Microsoft quickly released a hotfix to address this vulnerability, but another researcher found that you could still fool IIS by simply adjusting the string to “%3F+.htr” like this: www.example.com/global.asa%3F+.htr

Once again, the server returned the source code for global.asa rather than blocking the request. Although Microsoft fixed the specific known vulnerability the first time around, it failed to address the underlying weakness that made it possible to fool IIS in the first place.

IIS was also vulnerable to various directory traversal vulnerabilities. In these, an attacker requests files outside the bounds of the Web application.

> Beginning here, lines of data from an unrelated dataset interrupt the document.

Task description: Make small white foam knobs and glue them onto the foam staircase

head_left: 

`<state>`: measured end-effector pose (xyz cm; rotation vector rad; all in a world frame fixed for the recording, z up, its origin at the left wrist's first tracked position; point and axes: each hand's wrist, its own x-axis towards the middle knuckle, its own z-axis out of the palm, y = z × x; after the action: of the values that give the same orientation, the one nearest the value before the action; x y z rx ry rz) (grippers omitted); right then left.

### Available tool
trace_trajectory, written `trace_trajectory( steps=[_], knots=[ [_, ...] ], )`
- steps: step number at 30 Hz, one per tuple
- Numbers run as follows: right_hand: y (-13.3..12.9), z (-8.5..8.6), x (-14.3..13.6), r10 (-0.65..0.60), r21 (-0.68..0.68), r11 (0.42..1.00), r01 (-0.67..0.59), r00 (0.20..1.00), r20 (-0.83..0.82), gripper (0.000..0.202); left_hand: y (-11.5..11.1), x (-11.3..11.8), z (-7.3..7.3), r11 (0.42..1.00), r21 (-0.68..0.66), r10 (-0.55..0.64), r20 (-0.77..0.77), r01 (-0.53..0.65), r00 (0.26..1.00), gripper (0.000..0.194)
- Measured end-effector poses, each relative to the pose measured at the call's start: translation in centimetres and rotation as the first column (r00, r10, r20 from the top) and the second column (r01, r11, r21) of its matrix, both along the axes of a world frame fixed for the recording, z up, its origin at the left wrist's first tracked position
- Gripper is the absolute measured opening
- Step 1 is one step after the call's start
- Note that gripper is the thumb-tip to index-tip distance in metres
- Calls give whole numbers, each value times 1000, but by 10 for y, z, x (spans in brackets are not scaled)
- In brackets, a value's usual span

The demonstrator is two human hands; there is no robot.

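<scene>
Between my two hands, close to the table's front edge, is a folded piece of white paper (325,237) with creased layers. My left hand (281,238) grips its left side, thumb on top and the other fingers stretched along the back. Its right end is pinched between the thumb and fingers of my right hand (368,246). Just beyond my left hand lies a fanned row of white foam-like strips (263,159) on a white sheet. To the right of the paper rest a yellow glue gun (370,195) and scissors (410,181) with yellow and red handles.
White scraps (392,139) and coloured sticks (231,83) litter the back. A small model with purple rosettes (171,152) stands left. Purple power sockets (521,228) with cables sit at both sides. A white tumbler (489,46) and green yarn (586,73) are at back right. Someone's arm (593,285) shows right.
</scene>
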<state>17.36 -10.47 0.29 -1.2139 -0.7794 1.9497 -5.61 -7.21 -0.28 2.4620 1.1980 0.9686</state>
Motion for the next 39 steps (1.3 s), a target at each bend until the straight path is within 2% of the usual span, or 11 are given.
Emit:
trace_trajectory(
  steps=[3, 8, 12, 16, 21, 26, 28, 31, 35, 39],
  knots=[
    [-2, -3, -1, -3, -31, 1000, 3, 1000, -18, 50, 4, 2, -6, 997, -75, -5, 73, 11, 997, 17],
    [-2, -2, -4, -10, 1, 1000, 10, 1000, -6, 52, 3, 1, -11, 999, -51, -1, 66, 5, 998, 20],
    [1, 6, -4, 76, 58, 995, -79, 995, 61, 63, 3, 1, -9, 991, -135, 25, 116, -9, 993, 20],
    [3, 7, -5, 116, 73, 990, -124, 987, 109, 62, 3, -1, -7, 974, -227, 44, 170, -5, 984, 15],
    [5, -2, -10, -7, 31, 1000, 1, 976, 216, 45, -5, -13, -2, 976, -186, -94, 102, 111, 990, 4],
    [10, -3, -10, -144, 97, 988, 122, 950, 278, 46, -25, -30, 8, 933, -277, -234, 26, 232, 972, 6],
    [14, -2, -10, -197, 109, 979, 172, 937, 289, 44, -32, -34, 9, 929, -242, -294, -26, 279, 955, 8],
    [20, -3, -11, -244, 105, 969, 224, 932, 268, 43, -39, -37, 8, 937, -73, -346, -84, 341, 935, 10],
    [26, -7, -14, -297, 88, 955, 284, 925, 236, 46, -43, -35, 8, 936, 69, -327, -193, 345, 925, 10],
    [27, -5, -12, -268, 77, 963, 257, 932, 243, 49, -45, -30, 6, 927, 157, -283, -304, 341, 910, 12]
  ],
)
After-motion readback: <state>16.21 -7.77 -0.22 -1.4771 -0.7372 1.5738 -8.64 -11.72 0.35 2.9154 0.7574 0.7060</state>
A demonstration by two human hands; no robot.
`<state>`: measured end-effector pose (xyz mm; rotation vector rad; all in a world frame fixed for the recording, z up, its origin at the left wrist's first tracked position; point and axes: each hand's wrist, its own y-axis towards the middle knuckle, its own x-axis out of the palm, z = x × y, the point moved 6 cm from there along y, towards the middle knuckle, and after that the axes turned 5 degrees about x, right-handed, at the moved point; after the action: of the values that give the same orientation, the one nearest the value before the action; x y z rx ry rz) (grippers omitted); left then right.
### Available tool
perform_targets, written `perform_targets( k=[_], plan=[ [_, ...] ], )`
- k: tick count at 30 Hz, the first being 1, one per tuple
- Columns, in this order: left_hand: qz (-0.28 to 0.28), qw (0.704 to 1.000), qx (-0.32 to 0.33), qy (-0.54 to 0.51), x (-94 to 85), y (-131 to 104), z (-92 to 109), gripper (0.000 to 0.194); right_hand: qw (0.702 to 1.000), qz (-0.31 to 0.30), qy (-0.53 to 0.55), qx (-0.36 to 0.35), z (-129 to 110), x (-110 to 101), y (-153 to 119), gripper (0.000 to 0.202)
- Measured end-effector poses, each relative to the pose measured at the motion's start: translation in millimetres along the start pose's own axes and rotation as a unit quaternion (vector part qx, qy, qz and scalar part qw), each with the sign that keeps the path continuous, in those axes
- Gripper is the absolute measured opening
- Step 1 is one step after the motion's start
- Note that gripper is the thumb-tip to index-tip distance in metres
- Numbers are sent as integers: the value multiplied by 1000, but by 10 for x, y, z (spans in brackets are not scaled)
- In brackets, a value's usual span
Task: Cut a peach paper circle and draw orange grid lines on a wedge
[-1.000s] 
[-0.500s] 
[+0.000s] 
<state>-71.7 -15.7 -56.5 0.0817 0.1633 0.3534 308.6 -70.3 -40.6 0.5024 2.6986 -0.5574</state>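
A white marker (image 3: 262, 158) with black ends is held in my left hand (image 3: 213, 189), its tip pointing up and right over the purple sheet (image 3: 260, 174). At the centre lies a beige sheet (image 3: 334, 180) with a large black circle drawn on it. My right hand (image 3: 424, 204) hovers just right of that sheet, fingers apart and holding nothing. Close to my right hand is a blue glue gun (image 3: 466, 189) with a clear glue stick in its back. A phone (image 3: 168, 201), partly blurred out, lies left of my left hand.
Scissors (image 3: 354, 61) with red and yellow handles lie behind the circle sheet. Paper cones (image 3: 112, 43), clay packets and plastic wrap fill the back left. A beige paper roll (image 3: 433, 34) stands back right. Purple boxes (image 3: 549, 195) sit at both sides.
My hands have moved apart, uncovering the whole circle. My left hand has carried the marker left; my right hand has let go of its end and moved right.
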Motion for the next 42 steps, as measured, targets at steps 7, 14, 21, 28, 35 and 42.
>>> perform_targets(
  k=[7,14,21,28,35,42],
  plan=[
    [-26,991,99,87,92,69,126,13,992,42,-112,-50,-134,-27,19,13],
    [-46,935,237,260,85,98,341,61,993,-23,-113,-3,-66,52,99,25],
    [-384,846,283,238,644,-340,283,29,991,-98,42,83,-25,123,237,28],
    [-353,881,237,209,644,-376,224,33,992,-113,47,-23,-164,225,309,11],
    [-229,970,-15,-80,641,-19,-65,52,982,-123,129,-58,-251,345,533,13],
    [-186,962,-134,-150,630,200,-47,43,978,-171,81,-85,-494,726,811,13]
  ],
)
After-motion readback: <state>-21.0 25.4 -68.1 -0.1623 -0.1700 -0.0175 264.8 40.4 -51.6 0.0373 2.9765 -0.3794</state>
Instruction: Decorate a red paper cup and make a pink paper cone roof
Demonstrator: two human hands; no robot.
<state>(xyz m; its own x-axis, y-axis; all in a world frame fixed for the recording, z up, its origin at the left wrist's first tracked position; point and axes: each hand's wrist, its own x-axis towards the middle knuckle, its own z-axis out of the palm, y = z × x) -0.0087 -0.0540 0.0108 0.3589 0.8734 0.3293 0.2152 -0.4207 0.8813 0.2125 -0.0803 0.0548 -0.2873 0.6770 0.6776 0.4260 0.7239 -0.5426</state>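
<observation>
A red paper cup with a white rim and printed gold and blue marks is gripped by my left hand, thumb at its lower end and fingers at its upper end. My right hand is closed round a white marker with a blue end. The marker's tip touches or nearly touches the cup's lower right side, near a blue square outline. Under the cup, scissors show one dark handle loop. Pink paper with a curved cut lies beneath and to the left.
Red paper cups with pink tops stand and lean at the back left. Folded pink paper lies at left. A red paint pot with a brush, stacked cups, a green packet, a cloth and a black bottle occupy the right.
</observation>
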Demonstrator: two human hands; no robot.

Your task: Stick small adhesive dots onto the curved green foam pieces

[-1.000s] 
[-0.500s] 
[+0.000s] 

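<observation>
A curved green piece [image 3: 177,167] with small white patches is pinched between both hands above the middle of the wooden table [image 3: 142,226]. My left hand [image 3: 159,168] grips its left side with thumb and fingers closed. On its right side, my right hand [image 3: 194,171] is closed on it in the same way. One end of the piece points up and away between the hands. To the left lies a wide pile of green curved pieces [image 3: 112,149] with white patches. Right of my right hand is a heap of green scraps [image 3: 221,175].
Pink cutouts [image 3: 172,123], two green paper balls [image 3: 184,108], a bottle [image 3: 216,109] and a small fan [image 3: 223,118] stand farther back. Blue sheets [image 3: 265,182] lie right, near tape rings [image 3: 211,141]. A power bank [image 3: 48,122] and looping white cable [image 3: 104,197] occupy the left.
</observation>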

Normally, IIS will not allow requests outside the Web root, but by disguising the double dots (“..”) through encoding and other techniques, researchers found ways to trick IIS into thinking it was accessing a file within the Web root when it was in fact accessing a file in a parent directory. These turned out to be very serious vulnerabilities because they usually allowed attackers to execute commands and quickly gain control of the server.

Furthermore, many Internet worms such as Code Red and Nimda exploited these vulnerabilities to propagate themselves from server to server.

Reflecting the Data. To prevent directory traversal and server-side code access, developers usually check file extensions and watch for paths that contain double dots. However, this is not always effective because there are techniques, such as encoding, that attackers use to disguise these characters.

Rather than attempting to anticipate every way an attacker can fool your code, a more effective technique is data reflection. With this technique, you take the user input and pass it to a trusted system function. You then read back the system interpretation of that data and compare it to the user input.

The advantage of this technique is that because the operating system will ultimately decide which file to access, you have the system tell you which file it intends to access based on the given user input. You validate the path and use that same path when actually accessing the file.

Encoding Data

Sometimes hackers are not trying to break into your Web site but instead want to exploit your Web application to target other users or glean user data.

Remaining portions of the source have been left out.